As a farmer, he observes the terrifying speed at which soil across America – as across Europe and Asia – is being washed into the ocean and lost. The crucial thing about Berry is that he didn’t move. As a young man, he had the opportunity to relocate to New York or one of the other big cities and become an academic writer. That would have been the “sensible” thing to do, as moving away is the “sensible” thing for all country people to do. (Remember that the biggest migration in human history is going on now and it is the migration from rural parts of the planet to the cities.) Instead, he returned to north-eastern Kentucky, where his family had lived for generations, reading and writing and farming.

The conclusion of his life, as well as of his essays, is that we must return to cherish and look after the soil we depend on. The scale of the devastation all around us is such that his cause must seem impossible. To which he replies: “Our destructiveness has not been, and it is not, inevitable. People who use that excuse are morally incompetent, they are cowardly, and they are lazy. Humans don’t have to live by destroying the sources of their life. People can change; they can learn to do better. All of us, regardless of party, can be moved by love of our land to rise above the greed and contempt of our land’s exploiters.”

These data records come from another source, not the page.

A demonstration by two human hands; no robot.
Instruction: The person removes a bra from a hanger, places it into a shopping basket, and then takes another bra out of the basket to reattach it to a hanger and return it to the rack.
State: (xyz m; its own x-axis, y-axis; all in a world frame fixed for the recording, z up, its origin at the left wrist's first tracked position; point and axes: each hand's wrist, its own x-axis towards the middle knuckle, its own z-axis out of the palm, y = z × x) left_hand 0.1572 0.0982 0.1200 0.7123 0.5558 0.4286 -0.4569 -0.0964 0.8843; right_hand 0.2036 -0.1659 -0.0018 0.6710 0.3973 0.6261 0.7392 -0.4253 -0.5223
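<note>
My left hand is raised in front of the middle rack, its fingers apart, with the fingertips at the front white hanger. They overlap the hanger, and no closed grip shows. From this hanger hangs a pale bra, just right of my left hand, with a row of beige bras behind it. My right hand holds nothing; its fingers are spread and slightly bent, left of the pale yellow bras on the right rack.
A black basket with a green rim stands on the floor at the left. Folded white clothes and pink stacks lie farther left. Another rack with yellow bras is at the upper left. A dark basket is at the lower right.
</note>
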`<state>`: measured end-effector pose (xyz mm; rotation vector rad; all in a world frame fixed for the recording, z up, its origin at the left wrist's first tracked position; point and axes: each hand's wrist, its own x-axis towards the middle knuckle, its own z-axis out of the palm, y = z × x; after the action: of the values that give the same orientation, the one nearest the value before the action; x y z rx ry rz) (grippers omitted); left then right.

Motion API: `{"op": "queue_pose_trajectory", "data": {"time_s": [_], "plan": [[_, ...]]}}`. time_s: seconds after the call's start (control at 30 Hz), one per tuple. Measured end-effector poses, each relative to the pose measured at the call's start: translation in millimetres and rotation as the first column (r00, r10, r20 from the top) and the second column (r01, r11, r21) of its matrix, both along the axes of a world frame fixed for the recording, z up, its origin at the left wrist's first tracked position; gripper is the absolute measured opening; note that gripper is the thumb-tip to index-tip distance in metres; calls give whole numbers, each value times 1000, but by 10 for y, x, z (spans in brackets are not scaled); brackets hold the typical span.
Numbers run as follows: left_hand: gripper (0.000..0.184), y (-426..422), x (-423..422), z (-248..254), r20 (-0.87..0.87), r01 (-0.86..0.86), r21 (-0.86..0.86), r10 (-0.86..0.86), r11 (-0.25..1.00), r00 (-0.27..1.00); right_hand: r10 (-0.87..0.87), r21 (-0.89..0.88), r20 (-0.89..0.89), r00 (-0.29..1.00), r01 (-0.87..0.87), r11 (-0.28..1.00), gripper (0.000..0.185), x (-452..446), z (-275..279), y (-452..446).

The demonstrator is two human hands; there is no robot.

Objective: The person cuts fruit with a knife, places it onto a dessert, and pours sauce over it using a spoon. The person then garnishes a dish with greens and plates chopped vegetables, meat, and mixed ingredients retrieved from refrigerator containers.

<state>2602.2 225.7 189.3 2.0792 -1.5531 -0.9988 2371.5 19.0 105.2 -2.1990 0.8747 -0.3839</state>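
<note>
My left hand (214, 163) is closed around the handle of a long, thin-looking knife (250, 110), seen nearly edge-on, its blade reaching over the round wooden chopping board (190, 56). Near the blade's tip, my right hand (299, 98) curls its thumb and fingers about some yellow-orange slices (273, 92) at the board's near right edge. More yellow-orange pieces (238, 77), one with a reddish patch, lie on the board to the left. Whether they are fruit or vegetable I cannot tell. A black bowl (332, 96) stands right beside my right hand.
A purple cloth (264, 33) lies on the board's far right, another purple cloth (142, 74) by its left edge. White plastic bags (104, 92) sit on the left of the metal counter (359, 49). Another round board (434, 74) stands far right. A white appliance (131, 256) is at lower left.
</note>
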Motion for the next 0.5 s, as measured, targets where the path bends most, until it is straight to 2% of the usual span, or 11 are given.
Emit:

Berry is a radical, even an extremist. In one notorious essay, he wrote that he would never buy a computer (notorious because his wife, it turned out, did the typing for him); he is a militant critic of US wars; and he farms using horses, not tractors. In some ways, he is like a modern Thoreau and although he mistrusts movements and any violent threat to systems, he vigorously defends civil disobedience. Like John Berger, he has championed the cause of migrant workers, and he is one of the most compelling writers on racism in America.

Yet he is the least joyless of writers, a great celebrator of poetry in general and Shakespeare and T S Eliot in particular; a luminous lover of nature and a man of robust appetites. His essay on the pleasures of eating is a rare example of political writing that makes you salivate.

After Donald Trump’s election, we urgently need to rediscover the best of radical America – that of Mark Twain, Gary Snyder and Edward Abbey. An essential part of that story is Wendell Berry. It is axiomatic that such a bold and questioning writer should be an uncomfortable writer and difficult to swallow whole. Few of us can live, or even aspire to, his kind of life. But nobody can risk ignoring him.

The World-Ending Fire by Wendell Berry, selected and introduced by Paul Kingsnorth, is published by Allen Lane (368pp, £20)

Andrew Marr is a broadcaster and journalist. Formerly the BBC’s Political Editor, he presents the Andrew Marr Show on BBC1 on Sundays and Start the Week on Monday mornings on Radio 4.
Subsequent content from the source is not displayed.